Nel Hydrogen conducted a site acceptance test with SunLine on Nov. 12, 2023. According to the agency, the site acceptance test failed because the chilling system is not working. Since the station was constructed, Nel has failed to prove the reliability of its fueling facility and SunLine has not accepted it as a result.
SunLine says the hope is to restore the station to full operational capacity as soon as possible in partnership with Nel Hydrogen – which currently owns, operates and maintains the station for SunLine. The agency currently faces the possibility that it will own an inoperable station in less than 30 days unless Nel can make the necessary repairs to make it operational.
Babauta noted that service has improved recently with help from a number of industry partners, including New Flyer, the Center for Transportation and the Environment, Ballard, BusStuff and AC Transit.

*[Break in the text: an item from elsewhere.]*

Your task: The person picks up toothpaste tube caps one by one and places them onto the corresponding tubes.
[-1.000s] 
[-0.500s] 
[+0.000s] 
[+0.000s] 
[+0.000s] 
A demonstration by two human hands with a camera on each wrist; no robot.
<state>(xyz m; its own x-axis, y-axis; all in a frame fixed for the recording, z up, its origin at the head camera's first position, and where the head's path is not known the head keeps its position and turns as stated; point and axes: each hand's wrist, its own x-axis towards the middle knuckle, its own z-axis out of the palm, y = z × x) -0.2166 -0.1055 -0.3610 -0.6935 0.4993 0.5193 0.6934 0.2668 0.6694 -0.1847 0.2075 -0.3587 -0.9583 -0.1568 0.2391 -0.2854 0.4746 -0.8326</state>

“They all helped us brainstorm and flesh out solutions for fueling our fuel cell buses using other technology and industry protocols,” Babauta said. “As all transit agencies in California are needing to respond to the state’s Innovative Clean Transit rule and start transitioning their fleets to zero emission by 2040, they should be able to do this with eyes wide open.”
“Problems that are identified are ones that can be fixed,” Middleton said.
While SunLine awaits a resolution to the operational halt of Nel’s hydrogen station, the agency began receiving a total of eight leased compressed natural gas (CNG) buses Nov. 3, from Complete Coach Works in Riverside County to help restore service that has been affected by the hydrogen fueling challenges.
In addition, SunLine has started constructing a new liquid hydrogen station to build resilience into its hydrogen program. Completion of the station is expected by late spring/early summer of 2024.
“We are committed to hydrogen as a long-term source of fuel for our heavy-duty bus fleet in order to meet the State’s mandate to transition all bus fleets to zero emission by 2040,” Babauta said.
CALACT’s membership is composed of individuals and agencies from diverse facets of transportation, including operators of small and large systems, planning and government agencies, social service agencies, suppliers and consultants.